Evolution of peripheral cooperation when central nodes vary in cooperation and punishment rate. a, b, Cooperation rate of the periphery of the network depending on the punishment rate and cooperation rate of central nodes in the simulated agent-based networks. The networks in each corner illustrate the cooperation rate of all peripheral agents in the network based on high/low central cooperation/punishment. The slope analysis of isoclines (of cooperation rate in a two-dimensional parameter space of cooperation and punishment) showed that central cooperators failed to affect the rest of the population when they seldomly punished (slope = 0 when p = 0.20). In contrast, central cooperation is as effective as punishment only if cooperation is enforced by moderate to strong punishment (slope = 1 when p = 0.39). c, d, The evolutionary dynamics of the strategies used by the peripheral nodes with high (c) or low (d) central punishment. Whereas the always-cooperate strategy was favored in the C_lowP_high condition, punitive cooperators (C_highP_high) in the central position facilitated the use of conditional cooperation (i.e., tit-for-tat strategy) and punishment strategies (i.e., always-punish and conditionally punish strategies) in the peripheral nodes. With low central punishment, only always-defect combined with always-nonpunish strategy slightly outperformed other strategies in peripheral players, regardless of the cooperation level of central nodes (C_lowP_low and C_highP_low). e, An alternative evolutionary model that manipulates peripheral nodes shows a much weaker effect on global cooperation. f, g, Cooperation rate of the periphery of the network depending on central punishment and cooperation rates in networks with population sizes of 40 (f) and 100 (g). Cooperation outcomes of alternative population sizes reveal the same pattern. highC, high cooperation rate; lowC, low cooperation rate; highP, high punishment rate; lowP, low punishment rate; always C, always-cooperate; always D, always-defect; always P, always-punish; conditionally P, conditionally-punish; always NP, always-non-punish.
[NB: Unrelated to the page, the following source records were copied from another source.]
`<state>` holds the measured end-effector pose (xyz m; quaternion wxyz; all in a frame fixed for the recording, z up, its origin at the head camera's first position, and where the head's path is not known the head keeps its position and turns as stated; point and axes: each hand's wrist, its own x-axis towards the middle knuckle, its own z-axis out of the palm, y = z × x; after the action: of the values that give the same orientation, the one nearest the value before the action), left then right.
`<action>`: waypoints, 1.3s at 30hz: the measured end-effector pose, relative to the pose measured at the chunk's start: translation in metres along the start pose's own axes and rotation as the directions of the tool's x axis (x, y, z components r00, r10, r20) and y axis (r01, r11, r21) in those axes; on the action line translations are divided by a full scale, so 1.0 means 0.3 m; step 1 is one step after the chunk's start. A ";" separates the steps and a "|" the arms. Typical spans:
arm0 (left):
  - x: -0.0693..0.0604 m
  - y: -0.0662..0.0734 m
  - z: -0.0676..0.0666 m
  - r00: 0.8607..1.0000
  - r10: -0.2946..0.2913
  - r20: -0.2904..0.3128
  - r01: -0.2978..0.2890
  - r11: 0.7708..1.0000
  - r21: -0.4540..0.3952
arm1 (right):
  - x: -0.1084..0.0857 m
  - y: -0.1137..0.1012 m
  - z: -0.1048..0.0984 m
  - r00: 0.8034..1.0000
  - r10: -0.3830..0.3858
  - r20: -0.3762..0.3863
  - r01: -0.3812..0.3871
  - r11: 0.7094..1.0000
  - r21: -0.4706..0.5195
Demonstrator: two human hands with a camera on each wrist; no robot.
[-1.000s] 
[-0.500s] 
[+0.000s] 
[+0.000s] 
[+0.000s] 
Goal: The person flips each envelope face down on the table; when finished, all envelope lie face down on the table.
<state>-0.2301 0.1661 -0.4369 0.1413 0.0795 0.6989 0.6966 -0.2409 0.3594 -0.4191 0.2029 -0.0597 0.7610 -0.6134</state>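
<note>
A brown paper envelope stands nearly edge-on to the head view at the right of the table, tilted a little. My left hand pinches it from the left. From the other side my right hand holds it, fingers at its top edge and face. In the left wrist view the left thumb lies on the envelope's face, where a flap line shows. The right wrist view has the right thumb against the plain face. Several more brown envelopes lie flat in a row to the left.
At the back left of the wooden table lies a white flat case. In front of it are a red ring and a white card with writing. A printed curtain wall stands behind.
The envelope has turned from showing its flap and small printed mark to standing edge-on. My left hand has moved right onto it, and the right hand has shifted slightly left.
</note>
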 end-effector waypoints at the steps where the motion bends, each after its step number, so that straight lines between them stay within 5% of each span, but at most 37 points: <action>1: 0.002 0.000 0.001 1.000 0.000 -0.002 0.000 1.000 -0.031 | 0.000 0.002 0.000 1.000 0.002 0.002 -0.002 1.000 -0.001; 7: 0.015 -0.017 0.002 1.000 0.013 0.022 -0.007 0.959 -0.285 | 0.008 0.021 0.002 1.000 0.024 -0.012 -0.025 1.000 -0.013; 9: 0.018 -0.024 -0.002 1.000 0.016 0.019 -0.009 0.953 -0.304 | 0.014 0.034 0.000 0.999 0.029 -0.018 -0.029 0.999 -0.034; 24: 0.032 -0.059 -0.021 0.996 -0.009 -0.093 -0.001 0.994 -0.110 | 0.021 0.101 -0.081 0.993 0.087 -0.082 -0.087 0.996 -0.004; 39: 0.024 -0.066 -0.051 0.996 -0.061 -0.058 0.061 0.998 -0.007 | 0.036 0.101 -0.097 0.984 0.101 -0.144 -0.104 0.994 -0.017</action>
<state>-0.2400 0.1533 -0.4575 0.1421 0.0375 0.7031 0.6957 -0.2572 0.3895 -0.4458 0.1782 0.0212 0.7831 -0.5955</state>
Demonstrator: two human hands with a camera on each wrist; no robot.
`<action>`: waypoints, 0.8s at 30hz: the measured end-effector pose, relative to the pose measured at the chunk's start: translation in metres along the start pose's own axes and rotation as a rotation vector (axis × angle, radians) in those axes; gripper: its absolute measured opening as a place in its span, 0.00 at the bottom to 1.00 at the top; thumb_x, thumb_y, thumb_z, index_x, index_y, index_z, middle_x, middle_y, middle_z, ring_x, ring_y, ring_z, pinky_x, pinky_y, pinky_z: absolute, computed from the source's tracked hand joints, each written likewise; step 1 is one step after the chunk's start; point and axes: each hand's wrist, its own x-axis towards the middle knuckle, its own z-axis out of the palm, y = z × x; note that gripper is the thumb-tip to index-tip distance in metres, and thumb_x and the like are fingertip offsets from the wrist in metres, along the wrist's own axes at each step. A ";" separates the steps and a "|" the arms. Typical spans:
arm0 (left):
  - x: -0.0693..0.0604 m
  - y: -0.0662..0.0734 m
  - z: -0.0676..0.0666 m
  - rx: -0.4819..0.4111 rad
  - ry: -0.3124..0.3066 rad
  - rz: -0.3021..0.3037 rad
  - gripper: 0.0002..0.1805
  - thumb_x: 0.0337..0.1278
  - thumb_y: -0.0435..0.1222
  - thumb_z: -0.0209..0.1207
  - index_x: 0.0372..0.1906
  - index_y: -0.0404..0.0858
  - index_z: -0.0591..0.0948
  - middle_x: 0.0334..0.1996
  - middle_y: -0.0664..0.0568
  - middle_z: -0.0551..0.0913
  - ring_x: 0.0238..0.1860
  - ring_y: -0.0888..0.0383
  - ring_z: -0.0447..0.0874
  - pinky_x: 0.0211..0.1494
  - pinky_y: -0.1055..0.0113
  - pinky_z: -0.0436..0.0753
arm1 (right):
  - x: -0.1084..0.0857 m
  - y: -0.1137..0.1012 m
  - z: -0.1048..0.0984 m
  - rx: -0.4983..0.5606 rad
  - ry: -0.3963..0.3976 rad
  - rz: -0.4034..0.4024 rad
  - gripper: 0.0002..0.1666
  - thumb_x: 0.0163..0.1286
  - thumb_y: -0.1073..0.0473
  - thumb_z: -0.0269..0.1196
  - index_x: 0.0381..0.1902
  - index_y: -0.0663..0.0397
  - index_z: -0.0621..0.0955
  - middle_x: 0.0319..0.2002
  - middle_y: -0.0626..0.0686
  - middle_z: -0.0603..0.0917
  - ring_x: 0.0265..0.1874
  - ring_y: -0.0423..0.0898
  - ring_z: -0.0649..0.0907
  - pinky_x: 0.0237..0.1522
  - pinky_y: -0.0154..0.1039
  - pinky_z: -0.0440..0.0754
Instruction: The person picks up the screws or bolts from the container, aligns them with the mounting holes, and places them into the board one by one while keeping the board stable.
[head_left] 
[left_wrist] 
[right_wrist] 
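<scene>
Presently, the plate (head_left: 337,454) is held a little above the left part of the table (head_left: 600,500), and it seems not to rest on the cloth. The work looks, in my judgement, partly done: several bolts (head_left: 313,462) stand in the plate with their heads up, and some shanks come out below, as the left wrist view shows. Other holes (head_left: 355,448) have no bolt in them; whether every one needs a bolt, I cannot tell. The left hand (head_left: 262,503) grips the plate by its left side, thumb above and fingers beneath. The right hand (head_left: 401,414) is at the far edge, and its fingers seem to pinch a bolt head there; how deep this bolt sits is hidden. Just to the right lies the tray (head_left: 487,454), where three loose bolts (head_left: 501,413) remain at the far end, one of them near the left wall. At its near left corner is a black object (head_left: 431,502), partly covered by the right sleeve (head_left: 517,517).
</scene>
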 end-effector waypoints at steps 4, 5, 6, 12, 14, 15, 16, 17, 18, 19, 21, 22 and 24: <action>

Consistent results of the alternative agent-based models with varied heterogeneity degree, selection strength, cost ratio, and the number of central-to-central connections. a–c, Cooperation rate of the periphery of the network depending on the punishment rate (x-axis) and cooperation rate (y-axis) of central nodes in the simulated agent-based networks where the heterogeneity degree equals 5:3 (i.e., central nodes are connected with five nodes and peripheral nodes are connected with three nodes; a), selection strength equals 6 or 10 (b), or cost ratio equals 2:4 or 2:5 (c), while other parameters remain unchanged. Changes in these parameters revealed the same pattern that altering the punishment propensity of central nodes is more powerful than altering cooperation rates in increasing peripheral cooperation. d–f, Results of the alternative agent-based models with 2 (d), 1 (e), and 0 (f) central-to-central connections, with descending synchronization effect of the central community (central community even disappeared in models in e and f). The patterns of cooperation spread was qualitatively insensitive to the rich-club coefficient and remained similar as the original model in these alternative models (black lines, central–central connections; pink lines, central–peripheral connections; blue lines, peripheral–peripheral connections). highC, high cooperation rate; lowC, low cooperation rate; highP, high punishment rate; lowP, low punishment rate.